Print all the records below, word for word and in full.

** Materials provided follows **

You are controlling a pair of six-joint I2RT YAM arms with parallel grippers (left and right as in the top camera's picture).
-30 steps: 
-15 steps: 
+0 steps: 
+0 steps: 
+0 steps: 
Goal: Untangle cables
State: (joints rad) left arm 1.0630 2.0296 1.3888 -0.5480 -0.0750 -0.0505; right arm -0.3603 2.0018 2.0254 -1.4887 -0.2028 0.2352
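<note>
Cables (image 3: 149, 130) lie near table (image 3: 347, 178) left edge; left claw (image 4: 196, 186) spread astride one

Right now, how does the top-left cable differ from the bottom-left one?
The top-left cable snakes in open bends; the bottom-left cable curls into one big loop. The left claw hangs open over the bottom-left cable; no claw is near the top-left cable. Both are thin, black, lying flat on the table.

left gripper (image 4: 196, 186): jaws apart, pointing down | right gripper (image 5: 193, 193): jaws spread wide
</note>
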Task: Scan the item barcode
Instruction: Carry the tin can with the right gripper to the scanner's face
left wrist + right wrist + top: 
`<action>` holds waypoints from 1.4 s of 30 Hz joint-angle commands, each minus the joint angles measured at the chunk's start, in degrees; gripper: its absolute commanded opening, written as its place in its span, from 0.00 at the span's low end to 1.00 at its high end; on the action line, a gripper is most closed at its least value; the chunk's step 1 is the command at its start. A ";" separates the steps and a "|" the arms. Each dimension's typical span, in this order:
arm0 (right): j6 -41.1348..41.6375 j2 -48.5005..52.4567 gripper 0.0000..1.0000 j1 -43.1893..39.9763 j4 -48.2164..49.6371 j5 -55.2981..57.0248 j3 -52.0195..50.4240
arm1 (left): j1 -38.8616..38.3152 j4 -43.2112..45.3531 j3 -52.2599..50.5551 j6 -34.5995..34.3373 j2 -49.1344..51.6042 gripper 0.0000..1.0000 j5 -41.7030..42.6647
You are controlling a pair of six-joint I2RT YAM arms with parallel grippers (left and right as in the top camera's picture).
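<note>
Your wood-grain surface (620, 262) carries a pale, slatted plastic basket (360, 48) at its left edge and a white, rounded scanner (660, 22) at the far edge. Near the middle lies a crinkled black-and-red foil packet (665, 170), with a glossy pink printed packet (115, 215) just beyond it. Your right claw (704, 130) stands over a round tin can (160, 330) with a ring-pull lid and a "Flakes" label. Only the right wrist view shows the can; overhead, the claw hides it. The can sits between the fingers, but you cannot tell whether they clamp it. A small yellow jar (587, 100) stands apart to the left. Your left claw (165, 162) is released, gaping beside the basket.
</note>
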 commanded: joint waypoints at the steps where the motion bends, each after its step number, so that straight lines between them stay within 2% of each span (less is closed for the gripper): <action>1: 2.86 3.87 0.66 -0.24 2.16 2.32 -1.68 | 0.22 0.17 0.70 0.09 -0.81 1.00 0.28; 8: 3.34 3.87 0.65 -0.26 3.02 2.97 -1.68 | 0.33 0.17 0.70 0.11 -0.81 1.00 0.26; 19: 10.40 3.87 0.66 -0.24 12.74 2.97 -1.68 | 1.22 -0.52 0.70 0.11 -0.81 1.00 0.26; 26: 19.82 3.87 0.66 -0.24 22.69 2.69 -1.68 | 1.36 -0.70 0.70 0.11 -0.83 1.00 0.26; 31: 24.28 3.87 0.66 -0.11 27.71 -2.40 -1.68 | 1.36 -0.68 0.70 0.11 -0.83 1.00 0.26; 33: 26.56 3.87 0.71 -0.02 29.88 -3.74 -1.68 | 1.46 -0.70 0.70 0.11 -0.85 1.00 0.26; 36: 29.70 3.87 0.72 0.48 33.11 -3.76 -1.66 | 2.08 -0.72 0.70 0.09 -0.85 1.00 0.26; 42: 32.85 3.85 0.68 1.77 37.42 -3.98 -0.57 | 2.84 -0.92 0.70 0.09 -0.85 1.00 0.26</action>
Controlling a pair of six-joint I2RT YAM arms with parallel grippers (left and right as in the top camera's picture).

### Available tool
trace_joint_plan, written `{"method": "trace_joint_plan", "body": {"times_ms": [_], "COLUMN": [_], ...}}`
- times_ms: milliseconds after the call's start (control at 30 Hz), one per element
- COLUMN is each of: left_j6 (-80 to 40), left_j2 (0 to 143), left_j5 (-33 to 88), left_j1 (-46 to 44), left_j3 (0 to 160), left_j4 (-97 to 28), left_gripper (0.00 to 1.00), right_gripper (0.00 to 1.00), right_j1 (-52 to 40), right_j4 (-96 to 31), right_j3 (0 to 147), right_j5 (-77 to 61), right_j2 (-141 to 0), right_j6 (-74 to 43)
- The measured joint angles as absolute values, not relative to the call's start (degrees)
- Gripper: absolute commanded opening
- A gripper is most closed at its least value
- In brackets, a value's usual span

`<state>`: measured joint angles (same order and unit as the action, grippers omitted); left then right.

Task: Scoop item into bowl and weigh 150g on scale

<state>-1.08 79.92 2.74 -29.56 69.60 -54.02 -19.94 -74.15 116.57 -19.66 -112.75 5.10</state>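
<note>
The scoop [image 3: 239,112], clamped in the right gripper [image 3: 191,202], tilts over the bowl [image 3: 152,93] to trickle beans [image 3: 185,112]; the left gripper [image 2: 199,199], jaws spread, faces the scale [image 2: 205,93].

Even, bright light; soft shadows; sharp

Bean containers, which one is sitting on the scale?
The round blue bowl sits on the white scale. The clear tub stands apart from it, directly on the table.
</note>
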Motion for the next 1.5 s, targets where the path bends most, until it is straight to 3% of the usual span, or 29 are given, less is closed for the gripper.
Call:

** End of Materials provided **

◆ **The completed task**:
You are controlling a pair of six-joint I2RT YAM arms with parallel grippers (left and right as in the top camera's picture).
-30 steps: 
-15 steps: 
+0 steps: 
+0 steps: 
+0 steps: 
Goal: Untangle cables
State: (joints rad) left arm 1.0630 2.0296 1.3888 -0.5480 -0.0750 -0.0505; right arm -0.3603 2.0018 2.0254 -1.4887 -0.2028 0.2352
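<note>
Cables (image 3: 149, 130) lie near table (image 3: 347, 178) left edge; left claw (image 4: 196, 186) spread astride one

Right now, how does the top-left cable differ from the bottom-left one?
The top-left cable snakes in open bends; the bottom-left cable curls into one big loop. The left claw hangs open over the bottom-left cable; no claw is near the top-left cable. Both are thin, black, lying flat on the table.

left gripper (image 4: 196, 186): jaws apart, pointing down | right gripper (image 5: 193, 193): jaws spread wide
</note>
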Task: Scan the item barcode
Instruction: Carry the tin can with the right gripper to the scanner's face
left wrist + right wrist + top: 
`<action>` holds waypoints from 1.4 s of 30 Hz joint-angle commands, each minus the joint angles measured at the chunk's start, in degrees; gripper: its absolute commanded opening, written as its place in its span, from 0.00 at the span's low end to 1.00 at its high end; on the action line, a gripper is most closed at its least value; the chunk's step 1 is the command at its start. A ";" separates the steps and a "|" the arms. Each dimension's typical span, in this order:
arm0 (right): j6 -41.1348..41.6375 j2 -48.5005..52.4567 gripper 0.0000..1.0000 j1 -43.1893..39.9763 j4 -48.2164..49.6371 j5 -55.2981..57.0248 j3 -52.0195..50.4240
arm1 (left): j1 -38.8616..38.3152 j4 -43.2112..45.3531 j3 -52.2599..50.5551 j6 -34.5995..34.3373 j2 -49.1344..51.6042 gripper 0.0000..1.0000 j5 -41.7030..42.6647
You are controlling a pair of six-joint I2RT YAM arms with parallel grippers (left and right as in the top camera's picture).
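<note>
Your wood-grain surface (620, 262) carries a pale, slatted plastic basket (360, 48) at its left edge and a white, rounded scanner (660, 22) at the far edge. Near the middle lies a crinkled black-and-red foil packet (665, 170), with a glossy pink printed packet (115, 215) just beyond it. Your right claw (704, 130) stands over a round tin can (160, 330) with a ring-pull lid and a "Flakes" label. Only the right wrist view shows the can; overhead, the claw hides it. The can sits between the fingers, but you cannot tell whether they clamp it. A small yellow jar (587, 100) stands apart to the left. Your left claw (165, 162) is released, gaping beside the basket.
</note>
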 commanded: joint waypoints at the steps where the motion bends, each after its step number, so that straight lines between them stay within 2% of each span (less is closed for the gripper): <action>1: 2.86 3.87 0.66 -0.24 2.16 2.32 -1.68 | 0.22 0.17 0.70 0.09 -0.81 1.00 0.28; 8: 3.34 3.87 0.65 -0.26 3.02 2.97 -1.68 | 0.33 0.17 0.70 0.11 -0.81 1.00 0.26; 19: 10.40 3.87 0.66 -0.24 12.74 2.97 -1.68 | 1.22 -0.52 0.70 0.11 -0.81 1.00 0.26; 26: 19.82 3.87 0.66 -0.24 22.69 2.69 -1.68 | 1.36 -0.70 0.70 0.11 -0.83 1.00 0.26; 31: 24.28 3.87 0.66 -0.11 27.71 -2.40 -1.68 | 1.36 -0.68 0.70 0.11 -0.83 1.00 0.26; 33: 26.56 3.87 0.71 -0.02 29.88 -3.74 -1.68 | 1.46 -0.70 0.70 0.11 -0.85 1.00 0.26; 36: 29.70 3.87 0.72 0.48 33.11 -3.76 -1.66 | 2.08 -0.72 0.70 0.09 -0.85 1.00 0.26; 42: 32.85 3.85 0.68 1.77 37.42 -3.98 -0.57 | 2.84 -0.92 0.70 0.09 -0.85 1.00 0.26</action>
Controlling a pair of six-joint I2RT YAM arms with parallel grippers (left and right as in the top camera's picture).

### Available tool
trace_joint_plan, written `{"method": "trace_joint_plan", "body": {"times_ms": [_], "COLUMN": [_], ...}}`
- times_ms: milliseconds after the call's start (control at 30 Hz), one per element
- COLUMN is each of: left_j6 (-80 to 40), left_j2 (0 to 143), left_j5 (-33 to 88), left_j1 (-46 to 44), left_j3 (0 to 160), left_j4 (-97 to 28), left_gripper (0.00 to 1.00), right_gripper (0.00 to 1.00), right_j1 (-52 to 40), right_j4 (-96 to 31), right_j3 (0 to 147), right_j5 (-77 to 61), right_j2 (-141 to 0), right_j6 (-74 to 43)
- The measured joint angles as absolute values, not relative to the call's start (degrees)
- Gripper: absolute commanded opening
- A gripper is most closed at its least value
- In brackets, a value's usual span

`<state>`: measured joint angles (same order and unit as the action, grippers omitted); left then right.

Task: Scoop item into bowl and weigh 150g on scale

<state>-1.08 79.92 2.74 -29.56 69.60 -54.02 -19.94 -74.15 116.57 -19.66 -112.75 5.10</state>
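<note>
The scoop [image 3: 239,112], clamped in the right gripper [image 3: 191,202], tilts over the bowl [image 3: 152,93] to trickle beans [image 3: 185,112]; the left gripper [image 2: 199,199], jaws spread, faces the scale [image 2: 205,93].

Even, bright light; soft shadows; sharp

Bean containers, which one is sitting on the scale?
The round blue bowl sits on the white scale. The clear tub stands apart from it, directly on the table.
</note>
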Motion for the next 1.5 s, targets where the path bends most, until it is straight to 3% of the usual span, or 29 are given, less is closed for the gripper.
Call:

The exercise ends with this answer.